RNA-seq has provided a powerful tool for analysis of transcriptomes. For non-model organisms with limited genomic information, transcriptome sequencing provides a cost-saving tool by only sequencing functional and protein coding RNAs, thus providing direct information about the genes . There are many benefits of sequencing a genome, but for relatively large genomes such as human and mouse, protein coding regions account for under 5%, thus most of the sequencing effort would go to sequencing either regulatory regions or repetitive elements . Smaller genomes could be sequenced and assembled to complement the transcriptomes, though this is not a tractable approach if a genome is quite large. Even still, de novo genome assembly can produce errors by itself .
Despite its advantage, transcriptome assembly does present additional challenges when compared to genome assembly. Unlike genomes where most sequences should be approximately equally represented, coverage of any given sequence in a transcriptome can vary over several orders of magnitude due to expression differences . Because coverage can vary, there is also a question of sequencing depth.

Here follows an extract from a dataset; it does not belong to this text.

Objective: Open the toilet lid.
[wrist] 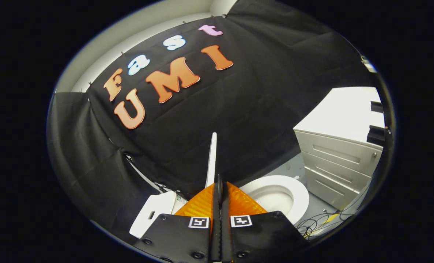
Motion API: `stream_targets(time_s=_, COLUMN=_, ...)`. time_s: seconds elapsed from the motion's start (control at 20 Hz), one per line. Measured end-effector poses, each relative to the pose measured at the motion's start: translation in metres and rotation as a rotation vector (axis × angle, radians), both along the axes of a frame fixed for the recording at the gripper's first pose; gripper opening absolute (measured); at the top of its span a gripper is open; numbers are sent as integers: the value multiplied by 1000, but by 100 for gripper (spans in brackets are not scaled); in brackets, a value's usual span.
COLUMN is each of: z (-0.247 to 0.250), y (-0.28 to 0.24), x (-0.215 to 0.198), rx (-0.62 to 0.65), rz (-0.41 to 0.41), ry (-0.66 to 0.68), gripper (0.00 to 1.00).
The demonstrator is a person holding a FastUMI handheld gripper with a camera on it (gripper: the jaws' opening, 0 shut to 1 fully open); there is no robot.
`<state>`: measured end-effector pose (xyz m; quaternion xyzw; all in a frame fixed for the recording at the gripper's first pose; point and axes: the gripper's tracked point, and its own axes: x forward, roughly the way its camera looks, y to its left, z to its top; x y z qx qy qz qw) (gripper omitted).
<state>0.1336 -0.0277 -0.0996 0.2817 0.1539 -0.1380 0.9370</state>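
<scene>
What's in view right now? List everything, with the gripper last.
lid: 1, white, raised on edge just ahead of the fingertips, seen edge-on, its lower edge hidden behind them
seat: 1, white ring, beyond the fingers on the bowl, uncovered
tank: 1, white, beside the fingers, on the far side from the seat
cabinet: 1, white, with drawers, beyond the seat
cables: a loose tangle, dark with some yellow, on the floor between seat and cabinet
floor: grey, around the toilet
wall cloth: black, behind the lid
gripper: 1, orange fingers on black mounts with two square markers, fingers pressed together; whether they pinch the lid I cannot tell
</scene>
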Motion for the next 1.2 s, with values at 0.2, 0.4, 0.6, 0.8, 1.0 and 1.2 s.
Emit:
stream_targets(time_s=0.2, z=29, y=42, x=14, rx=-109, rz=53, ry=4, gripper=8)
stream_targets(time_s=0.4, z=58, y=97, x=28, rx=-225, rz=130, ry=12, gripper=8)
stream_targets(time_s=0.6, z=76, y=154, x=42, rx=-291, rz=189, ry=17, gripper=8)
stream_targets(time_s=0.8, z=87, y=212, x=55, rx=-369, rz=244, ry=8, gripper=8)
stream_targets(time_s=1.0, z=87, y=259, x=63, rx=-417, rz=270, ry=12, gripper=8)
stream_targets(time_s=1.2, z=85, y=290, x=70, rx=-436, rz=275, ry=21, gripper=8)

Theoretically, there is a sequencing depth beyond which addition of more reads does not provide new information, known as the saturation depth. Several studies have used approaches which map reads onto reference genomes and these have suggested saturation depths at 95% gene coverage ranging from 1.2 million reads to 50 million for mRNA level coverage, and up to 700 million for splice variants [5–7]. However, these studies all made use of short reads around 36bp and were not assembling the transcriptomes de novo.

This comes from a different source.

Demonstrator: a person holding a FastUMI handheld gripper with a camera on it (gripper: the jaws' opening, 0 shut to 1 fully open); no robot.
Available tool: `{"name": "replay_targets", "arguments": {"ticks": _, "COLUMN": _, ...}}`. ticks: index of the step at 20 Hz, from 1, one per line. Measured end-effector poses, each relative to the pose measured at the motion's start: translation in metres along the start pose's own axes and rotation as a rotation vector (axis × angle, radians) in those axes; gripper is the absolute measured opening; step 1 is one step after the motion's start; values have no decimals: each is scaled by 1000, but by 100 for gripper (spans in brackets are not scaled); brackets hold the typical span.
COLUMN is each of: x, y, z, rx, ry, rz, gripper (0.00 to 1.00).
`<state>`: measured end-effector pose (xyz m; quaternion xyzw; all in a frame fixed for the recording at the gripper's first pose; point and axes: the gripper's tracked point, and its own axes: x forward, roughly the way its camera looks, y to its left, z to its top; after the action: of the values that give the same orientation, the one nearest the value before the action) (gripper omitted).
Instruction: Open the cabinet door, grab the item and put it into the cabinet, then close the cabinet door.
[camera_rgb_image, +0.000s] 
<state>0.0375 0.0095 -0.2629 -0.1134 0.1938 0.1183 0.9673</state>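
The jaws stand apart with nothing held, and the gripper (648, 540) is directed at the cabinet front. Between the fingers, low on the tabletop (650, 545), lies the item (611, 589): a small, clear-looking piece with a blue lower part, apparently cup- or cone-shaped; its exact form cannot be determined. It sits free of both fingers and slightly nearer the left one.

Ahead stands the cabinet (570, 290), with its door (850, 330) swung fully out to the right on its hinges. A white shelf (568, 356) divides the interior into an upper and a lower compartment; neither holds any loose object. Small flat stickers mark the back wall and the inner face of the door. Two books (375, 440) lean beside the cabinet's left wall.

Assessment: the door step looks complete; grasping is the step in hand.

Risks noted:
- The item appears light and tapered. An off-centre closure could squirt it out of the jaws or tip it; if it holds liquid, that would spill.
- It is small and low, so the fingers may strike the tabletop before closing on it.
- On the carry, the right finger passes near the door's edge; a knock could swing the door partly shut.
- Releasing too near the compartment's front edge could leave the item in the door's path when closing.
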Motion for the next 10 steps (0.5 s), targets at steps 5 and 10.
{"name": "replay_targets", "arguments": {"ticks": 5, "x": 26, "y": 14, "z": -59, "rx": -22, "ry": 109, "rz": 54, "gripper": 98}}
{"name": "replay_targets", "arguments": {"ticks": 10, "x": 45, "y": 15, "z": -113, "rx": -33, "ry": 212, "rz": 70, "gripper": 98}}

Several recent studies have already made use of next-generation sequencing reads for de novo transcriptome assembly [8–15]. The number of reads used for assembly in these studies varies widely, ranging from 2.6 million reads up to 106 million reads [10, 11]. The assembly strategies are equally varied, but share the initial step of removing low-quality reads and adapters whereupon all remaining reads are assembled. The assembly quality estimates vary as well with the most common measure of quality based on BLAST hits to public databases like Uniprot, though it was noted that under-representation of many taxa in public databases limits this approach .
While many parameters must be optimized for the specific assembly, it is both inconvenient and costly to acquire more reads by resequencing. Presently, there is no clear consensus of what sequencing depth is optimal or what factors would contribute to the adequate depth. The problems of omitted genes or variants are obvious with too few reads. On the other hand, it was suggested that greater depth may create errors in differential expression analyses, cost more, and take longer to assemble . Thus, here we use the same assembly strategy across a diverse set of organisms to isolate the effects of read count on assembly quality to attain a general estimate of optimal read count. We compare trends from de novo assemblies across six phyla. These animals include the mouse (used as a control for the non-model samples), the Humboldt squid Dosidicus gigas, the scaleworm Harmothoe imbricata, the decapod Sergestes similis, the copepod Pleuromamma robusta, the ctenophore Hormiphora californensis, and the siphonophore Chuniphyes multidentata. To our knowledge, this is the first study to suggest an optimal number of reads for de novo assembly for the purposes of mRNA level analysis. These results are applicable to studies of organisms with limited genomic resources.